Task to complete:
Using the listing below, give the number of lines in which the string "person" appears, and nothing else.

Information:

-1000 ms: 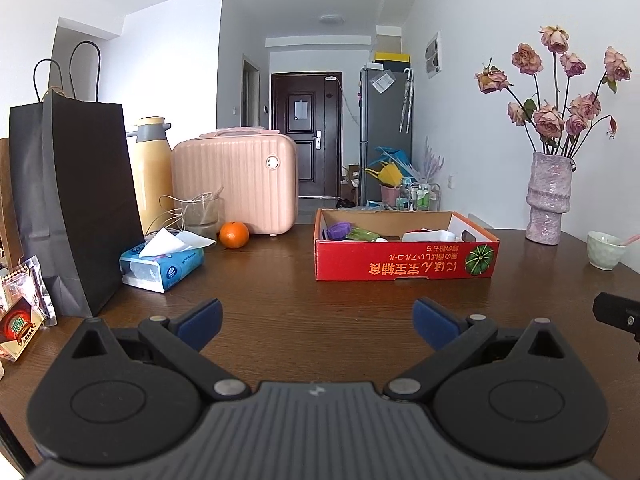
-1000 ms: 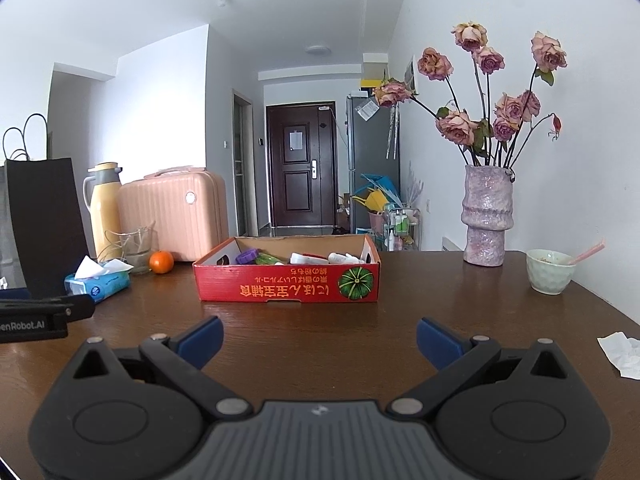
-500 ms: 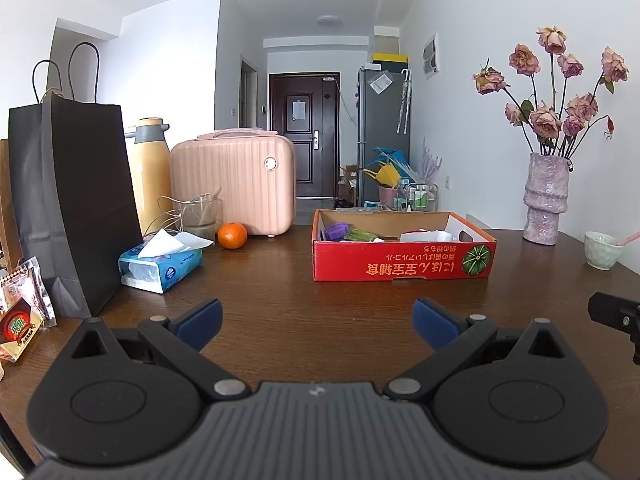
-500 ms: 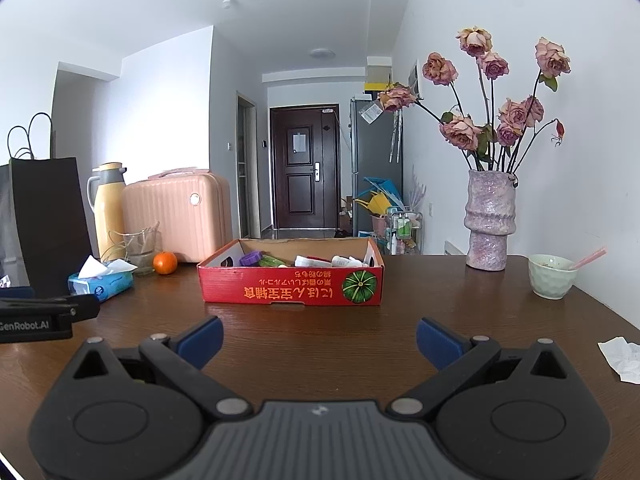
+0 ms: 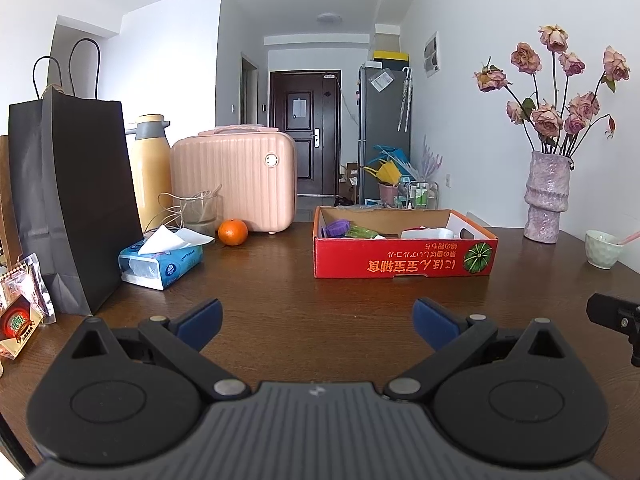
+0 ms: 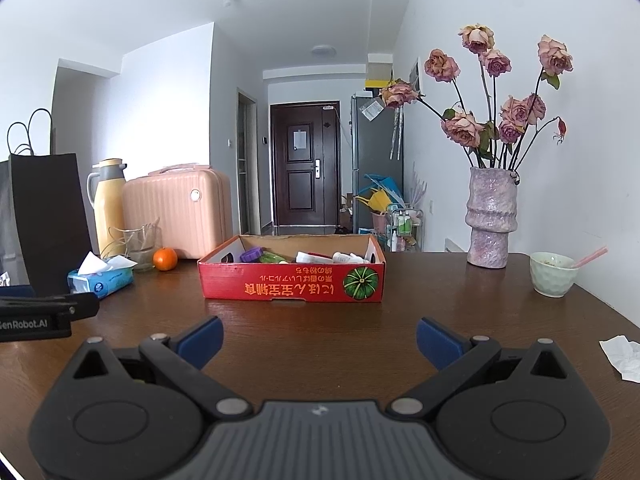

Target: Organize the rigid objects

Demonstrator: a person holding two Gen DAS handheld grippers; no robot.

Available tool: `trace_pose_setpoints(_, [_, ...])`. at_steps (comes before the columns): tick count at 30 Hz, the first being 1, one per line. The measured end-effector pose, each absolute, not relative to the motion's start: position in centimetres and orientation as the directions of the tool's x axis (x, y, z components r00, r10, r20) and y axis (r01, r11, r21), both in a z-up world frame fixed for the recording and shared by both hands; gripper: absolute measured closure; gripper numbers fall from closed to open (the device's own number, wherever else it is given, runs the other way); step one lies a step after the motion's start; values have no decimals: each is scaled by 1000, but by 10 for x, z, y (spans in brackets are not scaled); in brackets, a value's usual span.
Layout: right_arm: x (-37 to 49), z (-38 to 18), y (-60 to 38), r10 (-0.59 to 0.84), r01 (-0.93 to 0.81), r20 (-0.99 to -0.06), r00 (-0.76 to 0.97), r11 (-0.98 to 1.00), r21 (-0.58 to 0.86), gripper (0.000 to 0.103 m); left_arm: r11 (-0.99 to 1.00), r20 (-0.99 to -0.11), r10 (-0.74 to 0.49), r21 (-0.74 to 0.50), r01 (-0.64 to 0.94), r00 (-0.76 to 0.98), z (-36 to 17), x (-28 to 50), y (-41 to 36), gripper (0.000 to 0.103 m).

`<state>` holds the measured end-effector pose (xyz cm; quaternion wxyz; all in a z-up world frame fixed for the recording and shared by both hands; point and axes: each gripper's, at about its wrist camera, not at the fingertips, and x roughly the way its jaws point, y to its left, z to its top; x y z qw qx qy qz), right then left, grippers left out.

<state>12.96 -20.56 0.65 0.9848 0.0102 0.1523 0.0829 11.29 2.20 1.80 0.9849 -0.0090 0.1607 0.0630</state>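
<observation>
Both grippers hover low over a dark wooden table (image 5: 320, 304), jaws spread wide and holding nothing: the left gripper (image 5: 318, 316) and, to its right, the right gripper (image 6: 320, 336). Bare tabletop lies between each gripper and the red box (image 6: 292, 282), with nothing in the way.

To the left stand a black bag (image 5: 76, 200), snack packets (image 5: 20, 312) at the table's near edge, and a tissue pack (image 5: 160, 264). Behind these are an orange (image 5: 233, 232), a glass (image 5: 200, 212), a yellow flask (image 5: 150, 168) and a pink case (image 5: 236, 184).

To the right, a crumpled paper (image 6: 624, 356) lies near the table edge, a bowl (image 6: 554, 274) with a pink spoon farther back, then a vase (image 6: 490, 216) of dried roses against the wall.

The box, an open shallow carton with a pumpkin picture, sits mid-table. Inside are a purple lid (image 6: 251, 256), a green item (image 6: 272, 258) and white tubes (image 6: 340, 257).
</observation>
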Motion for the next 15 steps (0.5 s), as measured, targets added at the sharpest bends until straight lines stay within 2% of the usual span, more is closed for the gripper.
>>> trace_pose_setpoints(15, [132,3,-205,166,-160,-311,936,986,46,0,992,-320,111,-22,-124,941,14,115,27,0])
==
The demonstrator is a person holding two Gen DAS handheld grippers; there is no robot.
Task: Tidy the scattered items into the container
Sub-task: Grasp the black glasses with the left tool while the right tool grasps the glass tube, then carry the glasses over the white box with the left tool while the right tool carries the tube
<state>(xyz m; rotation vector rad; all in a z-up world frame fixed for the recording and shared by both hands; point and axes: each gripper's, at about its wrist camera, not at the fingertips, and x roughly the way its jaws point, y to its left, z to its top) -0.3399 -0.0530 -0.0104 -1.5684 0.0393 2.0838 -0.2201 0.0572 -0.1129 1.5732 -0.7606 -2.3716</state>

Your solution:
2